*Task goal*. Among the lines below, a stretch begins at the one with "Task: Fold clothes" and ends at the one with "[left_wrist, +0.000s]". Repeat that stretch exactly, ends included.

Saved data entries:
----------------
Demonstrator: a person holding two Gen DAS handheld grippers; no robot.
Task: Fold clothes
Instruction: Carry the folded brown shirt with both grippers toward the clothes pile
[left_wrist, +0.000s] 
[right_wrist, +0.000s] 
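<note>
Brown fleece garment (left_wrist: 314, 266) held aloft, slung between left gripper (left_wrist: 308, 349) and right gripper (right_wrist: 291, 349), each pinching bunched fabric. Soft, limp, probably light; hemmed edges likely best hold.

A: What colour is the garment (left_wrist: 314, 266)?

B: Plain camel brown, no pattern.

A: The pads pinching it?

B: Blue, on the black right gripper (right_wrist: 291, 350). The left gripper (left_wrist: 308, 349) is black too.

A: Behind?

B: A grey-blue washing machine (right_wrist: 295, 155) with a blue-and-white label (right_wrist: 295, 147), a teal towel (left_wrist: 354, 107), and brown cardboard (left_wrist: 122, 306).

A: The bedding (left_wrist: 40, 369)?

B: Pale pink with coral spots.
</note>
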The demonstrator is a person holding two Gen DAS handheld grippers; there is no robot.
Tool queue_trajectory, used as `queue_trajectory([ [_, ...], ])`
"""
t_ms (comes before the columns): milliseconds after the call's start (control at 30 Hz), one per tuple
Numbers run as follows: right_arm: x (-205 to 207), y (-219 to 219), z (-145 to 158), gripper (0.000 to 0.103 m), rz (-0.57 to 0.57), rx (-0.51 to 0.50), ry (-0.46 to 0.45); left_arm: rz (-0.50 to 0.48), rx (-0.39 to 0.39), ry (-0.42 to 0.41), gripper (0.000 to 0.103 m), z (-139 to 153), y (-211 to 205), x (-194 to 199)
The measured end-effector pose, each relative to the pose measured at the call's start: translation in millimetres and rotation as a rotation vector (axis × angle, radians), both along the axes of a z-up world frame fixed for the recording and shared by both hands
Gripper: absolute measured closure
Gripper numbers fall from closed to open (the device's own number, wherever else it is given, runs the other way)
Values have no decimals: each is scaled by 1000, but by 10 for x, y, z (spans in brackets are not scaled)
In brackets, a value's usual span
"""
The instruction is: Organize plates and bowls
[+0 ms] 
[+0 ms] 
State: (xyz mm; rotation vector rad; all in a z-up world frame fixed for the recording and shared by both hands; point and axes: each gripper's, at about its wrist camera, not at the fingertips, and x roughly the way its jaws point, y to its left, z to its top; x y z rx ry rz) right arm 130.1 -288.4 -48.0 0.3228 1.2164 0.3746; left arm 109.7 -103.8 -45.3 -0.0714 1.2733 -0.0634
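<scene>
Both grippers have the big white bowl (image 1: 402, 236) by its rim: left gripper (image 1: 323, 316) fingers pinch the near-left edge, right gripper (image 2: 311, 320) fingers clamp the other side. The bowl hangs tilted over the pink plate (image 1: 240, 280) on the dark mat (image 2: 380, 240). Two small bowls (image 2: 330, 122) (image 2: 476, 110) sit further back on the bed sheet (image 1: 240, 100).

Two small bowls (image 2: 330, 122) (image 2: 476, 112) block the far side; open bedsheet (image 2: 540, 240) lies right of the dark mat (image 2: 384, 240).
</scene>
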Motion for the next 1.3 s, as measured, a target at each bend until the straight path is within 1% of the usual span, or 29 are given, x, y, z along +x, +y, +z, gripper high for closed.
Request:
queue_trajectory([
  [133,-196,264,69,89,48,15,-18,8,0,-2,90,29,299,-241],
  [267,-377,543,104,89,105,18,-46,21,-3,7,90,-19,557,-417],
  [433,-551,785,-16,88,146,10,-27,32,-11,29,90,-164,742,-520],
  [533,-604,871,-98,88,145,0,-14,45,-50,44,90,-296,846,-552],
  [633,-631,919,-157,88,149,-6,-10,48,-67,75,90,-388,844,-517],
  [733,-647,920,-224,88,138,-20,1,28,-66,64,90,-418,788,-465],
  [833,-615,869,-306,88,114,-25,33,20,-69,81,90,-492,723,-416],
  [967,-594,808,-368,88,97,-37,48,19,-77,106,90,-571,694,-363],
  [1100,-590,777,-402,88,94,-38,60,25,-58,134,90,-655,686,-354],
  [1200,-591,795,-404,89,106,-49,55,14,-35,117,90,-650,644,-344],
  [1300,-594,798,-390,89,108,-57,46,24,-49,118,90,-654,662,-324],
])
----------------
*Your response*.
Task: Fold clothes
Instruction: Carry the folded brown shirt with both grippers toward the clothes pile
[left_wrist, +0.000s] 

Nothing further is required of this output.